### What needs to be done
Could you please repeat the data below word for word?

### Raw data
━━━━━━━━━━━━━━━━━━━━━━━━━━━━━━
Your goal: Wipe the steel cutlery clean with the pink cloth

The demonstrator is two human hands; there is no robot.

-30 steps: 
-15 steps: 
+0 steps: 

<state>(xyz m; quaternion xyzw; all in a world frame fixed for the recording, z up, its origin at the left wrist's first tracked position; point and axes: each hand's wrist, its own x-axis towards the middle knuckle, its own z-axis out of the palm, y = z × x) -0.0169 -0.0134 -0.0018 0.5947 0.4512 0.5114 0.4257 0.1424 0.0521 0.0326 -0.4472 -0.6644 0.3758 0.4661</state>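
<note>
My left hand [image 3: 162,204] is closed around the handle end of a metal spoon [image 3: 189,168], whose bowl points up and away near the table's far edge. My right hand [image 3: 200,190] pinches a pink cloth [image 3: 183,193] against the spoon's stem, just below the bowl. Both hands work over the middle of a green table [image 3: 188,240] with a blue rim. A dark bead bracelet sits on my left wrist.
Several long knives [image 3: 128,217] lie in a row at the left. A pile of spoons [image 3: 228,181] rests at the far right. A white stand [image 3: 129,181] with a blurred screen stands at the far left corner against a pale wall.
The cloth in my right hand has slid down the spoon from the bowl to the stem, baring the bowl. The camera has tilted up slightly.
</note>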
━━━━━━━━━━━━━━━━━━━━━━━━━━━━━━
### Answer section
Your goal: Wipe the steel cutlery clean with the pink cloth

The demonstrator is two human hands; there is no robot.

-30 steps: 
-15 steps: 
+0 steps: 

<state>(xyz m; quaternion xyzw; all in a world frame fixed for the recording, z up, its origin at the left wrist's first tracked position; point and axes: each hand's wrist, its own x-axis towards the middle knuckle, its own z-axis out of the palm, y = z × x) -0.0169 -0.0134 -0.0018 0.5947 0.4512 0.5114 0.4257 0.1424 0.0521 0.0326 -0.4472 -0.6644 0.3758 0.4661</state>
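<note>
My left hand [image 3: 162,204] is closed around the handle end of a metal spoon [image 3: 189,168], whose bowl points up and away near the table's far edge. My right hand [image 3: 200,190] pinches a pink cloth [image 3: 183,193] against the spoon's stem, just below the bowl. Both hands work over the middle of a green table [image 3: 188,240] with a blue rim. A dark bead bracelet sits on my left wrist.
Several long knives [image 3: 128,217] lie in a row at the left. A pile of spoons [image 3: 228,181] rests at the far right. A white stand [image 3: 129,181] with a blurred screen stands at the far left corner against a pale wall.
The cloth in my right hand has slid down the spoon from the bowl to the stem, baring the bowl. The camera has tilted up slightly.
</note>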

This output contains the complete answer.